Summer doesn’t officially begin until Sunday, but the Antelope Valley was basking this week in some summer-like conditions, and authorities urged the public to take simple common-sense steps to avoid heat-related ailments.
Temperatures are expected to be 15 to 25 degrees above normal across Southern California through the end of the weekend, according to the National Weather Service.
By midday, temperatures had already reached 99 in Lancaster and 98 in Palmdale.
Forecasters said the heat wave is expected to continue into early next week, with the highest temperatures expected over the weekend.
The National Weather Service recommends the following heat safety tips:
- Slow down. Reduce, eliminate or reschedule strenuous activities until the coolest time of the day. Children, seniors and anyone with health problems should stay in the coolest available place, not necessarily indoors.
- Dress for the weather. Wear lightweight, loose lifting, light-colored clothing to reflect heat and sunlight.
- Eat light, cool, easy-to-digest foods such as fruit or salads.
- Drink plenty of water (not very cold), non-alcoholic and decaffeinated fluids, even if you don’t feel thirsty. If you on a fluid restrictive diet or have a problem with fluid retention, consult a physician before increasing consumption of fluids.
- Use air conditioners or spend time in air-conditioned locations such as malls and libraries.
- Use portable electric fans to exhaust hot air from rooms or draw in cooler air.
- Do not direct the flow of portable electric fans toward yourself when room temperature is hotter than 90°F. The dry blowing air will dehydrate you faster, endangering your health.
- Minimize direct exposure to the sun. Sunburn reduces your body’s ability to dissipate heat.
- Take a cool bath or shower.
- Do not take salt tablets unless specified by a physician.
- Check on older, sick, or frail people who may need help responding to the heat. Each year, dozens of children and untold numbers of pets left in parked vehicles die from hyperthermia. Keep your children, disabled adults, and pets safe during tumultuous heat waves.
- For more heat health tips, go to the Centers for Disease Control and Prevention here.
State workplace-safety officials called on employers with outdoor workers to protect them from the intense temperatures.
“During times of sustained high heat, it is especially important that employers take the necessary steps to prevent heat illness for their outdoor workers,” said Christine Baker, director of the state Department of Industrial Relations.

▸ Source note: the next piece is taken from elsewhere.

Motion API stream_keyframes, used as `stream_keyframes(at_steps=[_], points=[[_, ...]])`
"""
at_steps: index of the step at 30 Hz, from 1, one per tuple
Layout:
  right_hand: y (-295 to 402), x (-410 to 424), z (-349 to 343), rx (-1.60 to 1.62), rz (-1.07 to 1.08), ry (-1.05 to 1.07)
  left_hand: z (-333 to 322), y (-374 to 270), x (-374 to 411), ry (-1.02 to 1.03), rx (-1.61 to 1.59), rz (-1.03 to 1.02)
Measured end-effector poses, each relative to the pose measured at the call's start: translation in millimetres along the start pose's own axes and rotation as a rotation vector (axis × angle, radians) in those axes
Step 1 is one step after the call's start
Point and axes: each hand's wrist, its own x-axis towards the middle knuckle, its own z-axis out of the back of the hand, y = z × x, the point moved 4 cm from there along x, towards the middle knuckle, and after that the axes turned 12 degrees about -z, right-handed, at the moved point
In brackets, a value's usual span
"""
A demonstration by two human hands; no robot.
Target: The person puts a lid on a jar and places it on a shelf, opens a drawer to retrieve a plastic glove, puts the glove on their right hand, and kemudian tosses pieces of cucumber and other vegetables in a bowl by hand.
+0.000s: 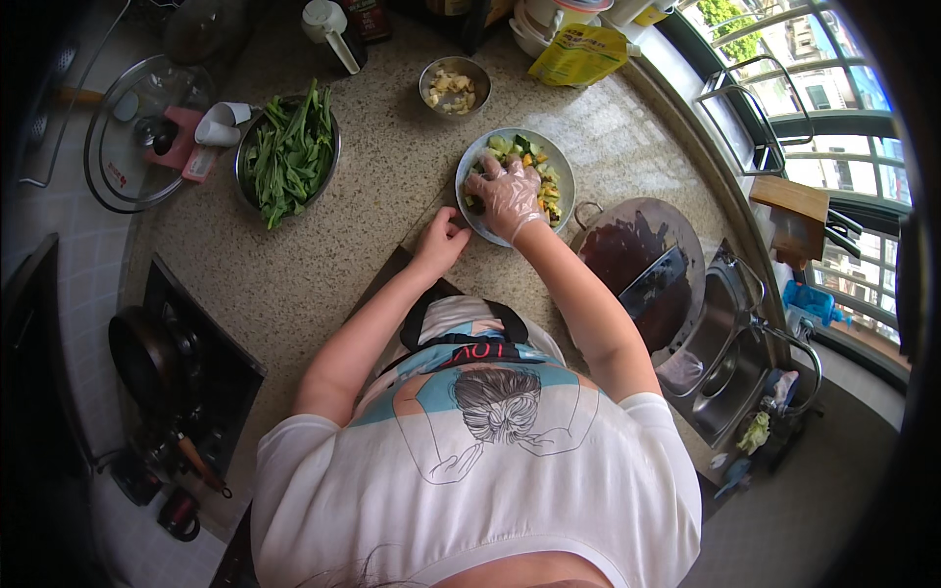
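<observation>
A pale plate of chopped green and orange vegetables stands on the speckled stone counter. My right hand, in a clear plastic glove, reaches down into the food with its fingers spread; whether it grips any pieces is hidden. Bare and loosely curled, my left hand rests at the plate's lower left side, and I cannot tell if it holds anything. Behind the plate is a metal bowl with pale chopped pieces. Leafy greens fill a dark-looking metal bowl further left.
A phone lies on a stained round board beside the sink. A yellow pouch and a lidded jug stand at the back. The stove is lower left, a glass lid upper left, a knife block right.
</observation>
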Motion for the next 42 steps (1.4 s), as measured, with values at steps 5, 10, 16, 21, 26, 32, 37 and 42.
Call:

California’s 10-year-old regulations for heat-illness prevention were amended effective May 1. The changes clarify requirements related to the provision of water rest and shade protections for all outdoor workers, which are detailed in Cal/OSHA’s guidance on the new requirements.
Employer requirements under the heat regulation include:
- Training for all employees and supervisors about heat-illness prevention;
- Provision of cool, fresh water as close as practicable to the work area at no cost to workers;
- Shade provided whenever the temperature rises above 80 degrees Fahrenheit and enough shade to accommodate the number of workers taking a break;
- Encouragement of employees to take cool-down rests and monitoring for symptoms of heat illness; and
- Acclimatization to ensure that workers, especially new hires, safely adapt to increased temperatures during a heat wave.
Special high-heat procedures are also required when temperatures reach 95 degrees or higher and workers are at greater risk. At these times, supervisors must take the following extra precautions:
- Observe workers for signs and symptoms of heat illness;
- Hold pre-shift meetings on safety and remind workers to drink water frequently;
- Require that workers take a cool-down rest every two hours; and
- Ensure effective communication systems are in place so that emergency assistance can be summoned immediately if necessary.
Cal/OSHA inspects work sites in outdoor industries such as agriculture, construction, landscaping, and others throughout the heat season. Through partnerships with various employer and worker organizations in different industries, the agency also provides consultation, outreach and training on heat illness prevention.